No Schedule Yet on Japan Beef Trade-USDA's Johanns
WASHINGTON Japan still has provided no time frame for reopening its market to American beef, despite speculation that trade could resume this summer, U.S. Agriculture Secretary Mike Johanns said on Tuesday.
"I've gotten no confirmation at all as to what the time line is," Johanns told Reuters after speaking to a group of state agriculture officials.
Japan had been the No. 1 importer of American beef until Tokyo suspended all purchases in December 2003, following the discovery of the first U.S. case of mad cow disease.
Since then, USDA has tightened some safeguards against a fatal animal disease that can be transmitted to humans in a variant form by eating beef from contaminated cattle.
With those safeguards in place, USDA argues that the U.S. beef industry should now have full access to what had been a $1.4 billion market in 2003.
While Japan tentatively has approved a new program that would reopen its border to some U.S. beef, Tokyo has not yet said when it would give final approval to resume trade.

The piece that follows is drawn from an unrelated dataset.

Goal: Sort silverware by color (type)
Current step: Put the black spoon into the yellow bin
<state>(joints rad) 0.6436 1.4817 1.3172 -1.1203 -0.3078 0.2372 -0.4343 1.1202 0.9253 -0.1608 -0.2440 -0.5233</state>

A U.S. meat industry official in Singapore on Monday estimated that Japan's market would reopen by July. Last week, a Japanese official based in the United States was quoted saying he thought the trade ban would end by this summer.
"I've gotten no indication on that," Johanns said.
So far, Japan has ignored a request by Johanns that it set a firm date for relaxing its ban on U.S. beef.
Once beef exports to Japan are approved by Tokyo, Johanns noted there will be "the process of ramping up; just the mechanics" of getting back into that market. Johanns did not estimate how long that would take.
"To set a timeline would be very hard for me to do," he said.